WHAT YOU HAVE TO DO: With the line containing "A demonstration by" as the starting point, output every line of the data below through its final line, character for character.

──────

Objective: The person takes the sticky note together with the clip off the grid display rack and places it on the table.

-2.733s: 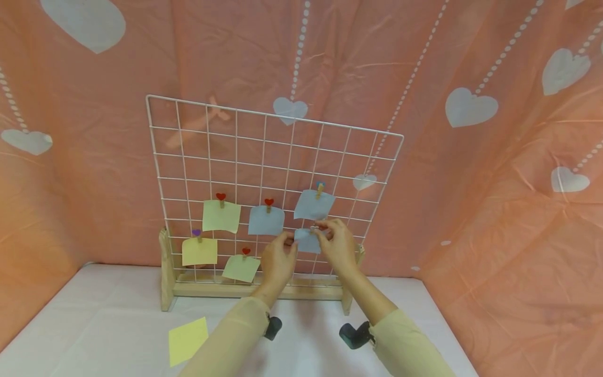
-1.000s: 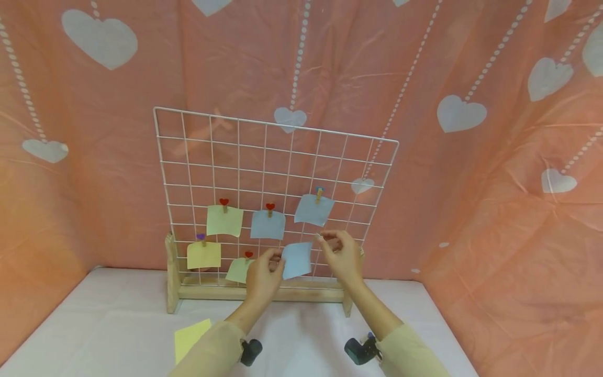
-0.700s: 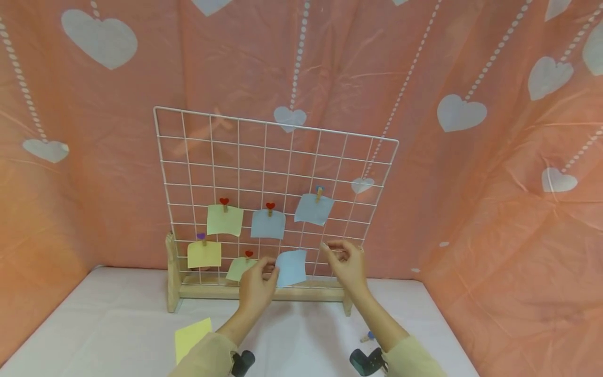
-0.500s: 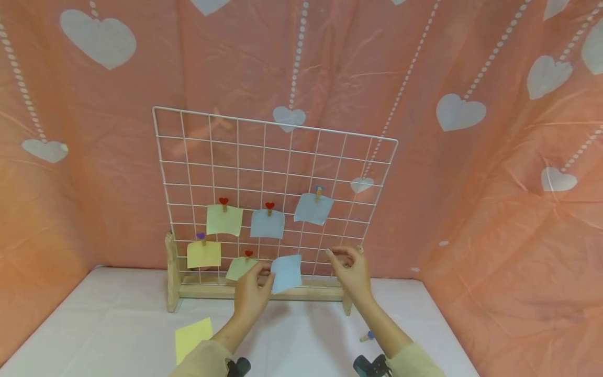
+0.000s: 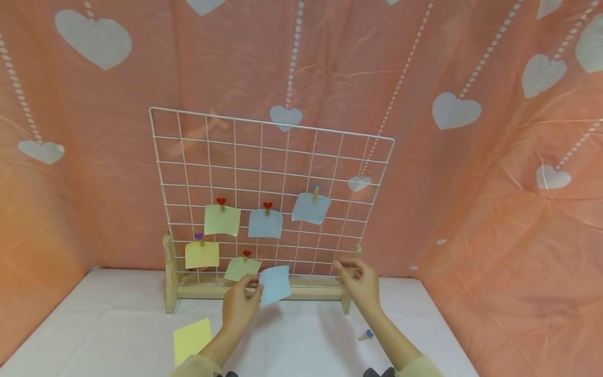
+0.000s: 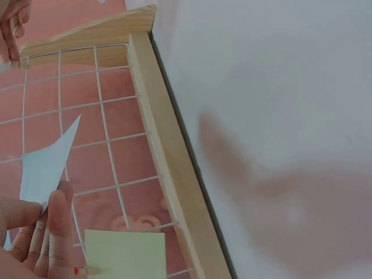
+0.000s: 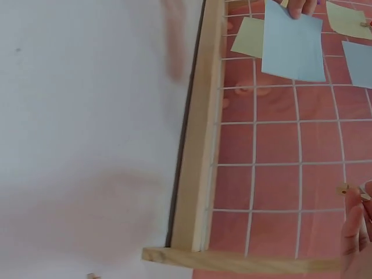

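My left hand (image 5: 239, 303) pinches a light blue paper note (image 5: 275, 285) by its left edge, in front of the lower part of a white wire grid (image 5: 301, 157). In the left wrist view the note (image 6: 45, 168) curls away from thumb and fingers. To the right, my right hand (image 5: 364, 285) pinches a small wooden clothespin (image 7: 344, 189) with a whitish end, partly hidden by the fingertips. Two blue notes (image 5: 266, 224), two pale green notes (image 5: 222, 220) and a yellow note (image 5: 202, 255) hang from the grid on heart-topped clothespins.
A wooden stand (image 5: 231, 291) holds the grid upright on a white-covered table (image 5: 118, 314). Lying on the table are a yellow note (image 5: 192, 340) at front left and a blue-heart clothespin (image 5: 366, 335) beside the right forearm. A pink curtain (image 5: 377, 68) with hearts hangs behind.
The blue note came off the grid in my left hand, which moved down and left. My right hand took the clothespin away and moved down and right. The blue-heart clothespin came into view.
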`<action>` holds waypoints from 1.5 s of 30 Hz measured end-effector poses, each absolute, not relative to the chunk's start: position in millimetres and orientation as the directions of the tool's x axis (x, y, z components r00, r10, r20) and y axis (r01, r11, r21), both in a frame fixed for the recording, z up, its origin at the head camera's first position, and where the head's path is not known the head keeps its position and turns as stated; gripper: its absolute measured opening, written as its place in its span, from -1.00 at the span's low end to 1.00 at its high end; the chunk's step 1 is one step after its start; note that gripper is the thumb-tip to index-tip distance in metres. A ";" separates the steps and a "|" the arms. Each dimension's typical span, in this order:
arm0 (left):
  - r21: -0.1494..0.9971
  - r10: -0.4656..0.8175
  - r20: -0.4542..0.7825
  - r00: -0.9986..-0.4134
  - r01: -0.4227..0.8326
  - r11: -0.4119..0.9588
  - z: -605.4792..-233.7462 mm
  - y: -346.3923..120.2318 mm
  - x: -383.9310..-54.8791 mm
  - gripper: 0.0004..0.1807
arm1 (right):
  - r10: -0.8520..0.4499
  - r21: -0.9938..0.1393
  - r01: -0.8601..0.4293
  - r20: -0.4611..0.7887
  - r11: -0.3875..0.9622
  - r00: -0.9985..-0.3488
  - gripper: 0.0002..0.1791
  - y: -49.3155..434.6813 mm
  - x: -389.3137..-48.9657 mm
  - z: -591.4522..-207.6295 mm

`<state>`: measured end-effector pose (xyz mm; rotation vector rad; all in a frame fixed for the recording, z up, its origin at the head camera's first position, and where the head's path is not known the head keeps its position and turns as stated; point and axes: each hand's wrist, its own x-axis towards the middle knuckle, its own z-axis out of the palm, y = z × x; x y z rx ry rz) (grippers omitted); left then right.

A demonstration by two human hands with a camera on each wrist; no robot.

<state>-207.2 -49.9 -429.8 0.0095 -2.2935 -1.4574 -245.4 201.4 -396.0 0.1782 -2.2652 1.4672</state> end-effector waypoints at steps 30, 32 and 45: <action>0.872 -0.280 0.175 -0.944 0.016 0.489 -472.8 -80.3 -187.5 -0.79 | 0.198 -0.834 -0.138 0.282 0.535 -0.939 -0.74 235.2 -224.6 -451.4; 0.868 -0.277 0.183 -0.943 0.022 0.497 -475.0 -81.8 -186.5 -0.80 | 0.206 -0.833 -0.123 0.272 0.539 -0.940 -0.75 236.8 -224.1 -454.9; 0.865 -0.285 0.141 -0.948 -0.022 0.501 -486.5 -84.9 -182.5 -0.77 | 0.257 -0.824 -0.055 0.239 0.564 -0.936 -0.81 249.0 -217.0 -474.7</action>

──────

SOLUTION TO THIS TASK:
A demonstration by two human hands with a camera on each wrist; no robot.

<state>-207.2 -49.9 -429.8 0.0095 -2.2935 -1.4574 -245.4 201.4 -396.0 0.1782 -2.2652 1.4672</state> end-effector waypoints at steps 30, 32 and 45: <action>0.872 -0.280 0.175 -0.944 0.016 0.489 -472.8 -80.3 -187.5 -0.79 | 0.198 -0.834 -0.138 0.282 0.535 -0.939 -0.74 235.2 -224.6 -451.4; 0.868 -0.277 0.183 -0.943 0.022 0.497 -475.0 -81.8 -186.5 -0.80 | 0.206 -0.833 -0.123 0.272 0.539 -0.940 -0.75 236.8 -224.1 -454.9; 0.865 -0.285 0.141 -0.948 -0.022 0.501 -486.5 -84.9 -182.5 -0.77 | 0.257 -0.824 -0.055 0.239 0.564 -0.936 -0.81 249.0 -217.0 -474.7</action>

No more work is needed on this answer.